Author : ANONYMOUS (-)

Date shown:

Dimensions: Height 125 - Width 90

Technique and other indications: Lithography.

Storage location: MuCEM website

Contact copyright: © Photo RMN-Grand Palais - J.-G. Berizzisite web

Picture reference: 05-513770 / 61.18.15F

Folies-Bergères - Huline brother's.

© Photo RMN-Grand Palais - J.-G. Berizzi

Publication date: October 2010

Historical context

The golden age of the circus in Paris

The second part of the 19th century saw the significant development of a leisure economy, linked in part to the industrialization of culture. It was thus a whole "popular" entertainment culture that reached its golden age from the turn of the century.

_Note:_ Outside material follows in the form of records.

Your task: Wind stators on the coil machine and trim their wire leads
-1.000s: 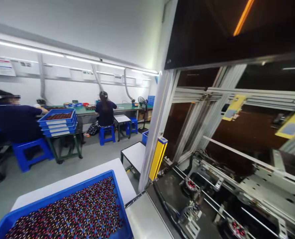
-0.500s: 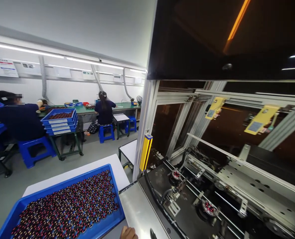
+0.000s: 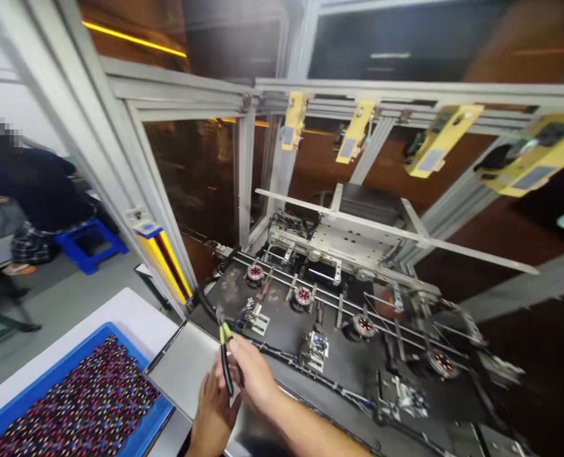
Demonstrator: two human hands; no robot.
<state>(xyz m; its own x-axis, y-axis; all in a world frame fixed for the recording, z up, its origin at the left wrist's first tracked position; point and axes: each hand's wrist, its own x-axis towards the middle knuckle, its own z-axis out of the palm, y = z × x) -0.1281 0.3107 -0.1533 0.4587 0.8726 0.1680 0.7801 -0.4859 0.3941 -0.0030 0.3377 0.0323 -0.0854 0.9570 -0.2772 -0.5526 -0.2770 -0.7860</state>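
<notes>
Low in the middle of the view, my right hand [image 3: 255, 376] is closed on a pair of small pliers [image 3: 225, 355] with black and yellow handles, tip pointing up. Just under it, my left hand [image 3: 214, 409] rests against the lower handle with its fingers stretched upward. Both hands hover over a grey metal ledge [image 3: 187, 368] at the front of a machine. Beyond them, a row of round wound parts with red coils [image 3: 303, 296] sits in fixtures on the machine's rails.
A blue tray [image 3: 161, 414] full of small red, blue and black parts lies at the lower left on a white table [image 3: 129, 314]. A yellow safety bar [image 3: 167, 261] stands on the machine's frame post. A person in dark clothes [image 3: 29, 190] sits at the far left.
The view has swung right and down, from the workroom to the machine's inside. Both my hands have come up into view with the pliers; before, only a fingertip showed at the bottom edge.
</notes>
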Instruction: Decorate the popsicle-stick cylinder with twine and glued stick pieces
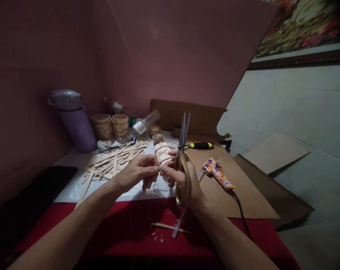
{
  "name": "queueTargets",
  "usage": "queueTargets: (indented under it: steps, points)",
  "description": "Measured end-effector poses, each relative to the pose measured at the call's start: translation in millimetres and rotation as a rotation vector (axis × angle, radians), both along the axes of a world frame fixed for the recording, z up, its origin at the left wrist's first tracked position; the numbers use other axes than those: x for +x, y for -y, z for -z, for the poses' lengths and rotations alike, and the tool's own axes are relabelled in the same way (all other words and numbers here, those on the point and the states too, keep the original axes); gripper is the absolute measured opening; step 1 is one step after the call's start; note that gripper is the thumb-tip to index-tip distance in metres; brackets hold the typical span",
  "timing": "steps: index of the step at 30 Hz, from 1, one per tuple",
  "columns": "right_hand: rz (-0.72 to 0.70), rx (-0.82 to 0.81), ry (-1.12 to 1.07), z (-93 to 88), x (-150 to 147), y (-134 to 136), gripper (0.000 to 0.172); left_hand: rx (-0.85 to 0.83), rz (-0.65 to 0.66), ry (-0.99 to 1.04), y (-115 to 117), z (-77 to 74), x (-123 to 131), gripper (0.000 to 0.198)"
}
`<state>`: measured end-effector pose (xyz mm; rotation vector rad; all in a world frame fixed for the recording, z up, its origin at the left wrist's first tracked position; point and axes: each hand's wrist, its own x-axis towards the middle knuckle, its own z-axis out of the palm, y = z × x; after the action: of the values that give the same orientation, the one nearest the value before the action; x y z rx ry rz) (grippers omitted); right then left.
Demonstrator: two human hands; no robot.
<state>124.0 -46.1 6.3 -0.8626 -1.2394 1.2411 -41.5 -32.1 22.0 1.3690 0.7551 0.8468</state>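
Observation:
My right hand (190, 180) is closed round a pair of scissors (183, 144) with brass-coloured handles, their blades pointing up and slightly apart. My left hand (143, 170) is closed in a pinch, its fingertips meeting the right thumb and fingers; whatever small thing lies between them is hidden. Just behind the hands is a small piece built of wooden craft sticks (162, 150), with twine round it. Many loose craft sticks (116, 159) lie in a heap left of it on a white sheet (65, 189).
A flowered glue gun (216, 173) and a yellow-black handled tool (200, 145) rest on cardboard (243, 202) at right. A purple tumbler (78, 125), two carved-looking cups (120, 125), plastic bottles (144, 123) and twine balls (158, 138) stand or lie behind. A glue stick (178, 225) overlies the red cloth (125, 232).

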Motion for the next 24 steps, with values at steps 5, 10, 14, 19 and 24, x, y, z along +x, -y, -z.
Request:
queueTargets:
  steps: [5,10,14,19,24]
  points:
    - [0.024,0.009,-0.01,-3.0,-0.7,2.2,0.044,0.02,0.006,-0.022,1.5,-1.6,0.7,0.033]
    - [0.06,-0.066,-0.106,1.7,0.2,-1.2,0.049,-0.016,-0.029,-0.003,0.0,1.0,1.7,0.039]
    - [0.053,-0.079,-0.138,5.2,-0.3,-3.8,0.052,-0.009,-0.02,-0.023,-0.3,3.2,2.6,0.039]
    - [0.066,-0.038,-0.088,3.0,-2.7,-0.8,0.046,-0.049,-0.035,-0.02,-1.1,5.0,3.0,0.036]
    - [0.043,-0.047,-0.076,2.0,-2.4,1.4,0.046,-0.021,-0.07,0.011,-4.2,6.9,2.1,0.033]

The rise, the anchoring and the assertion of this new urban culture are correlated with the development of a characteristic popular imagery. Improvements in printmaking techniques (lithography) and the economic environment are leading in particular to the development of "advertising" and the increasing use of public displays to promote consumer products such as places of entertainment and shows. The color advertising poster thus contributes to forging the image of a Paris dedicated to pleasures, leisure and parties.
Among the distractions offered in this way, the circus, which appeared in England at the end of the 17th century, enjoyed great success in the capital in the 1890s. The shows and acts are attracting a growing audience in places such as the Hippodrome or the Folies-Bergère, places evoked by the images analyzed here.

Image Analysis

Direct style ads

Produced in the chromolithography workshops run by the printer Charles Levy, the advertising poster Hippodrome announces a dressage show. The text is reduced to the name of the hall that hosts the number, the Hippodrome. The image represents the act performed by a lion and a horse under the watchful eyes of their trainer. Like the whip with which it is armed, the bars that close the arena underline the exceptional and dangerous nature of this performance.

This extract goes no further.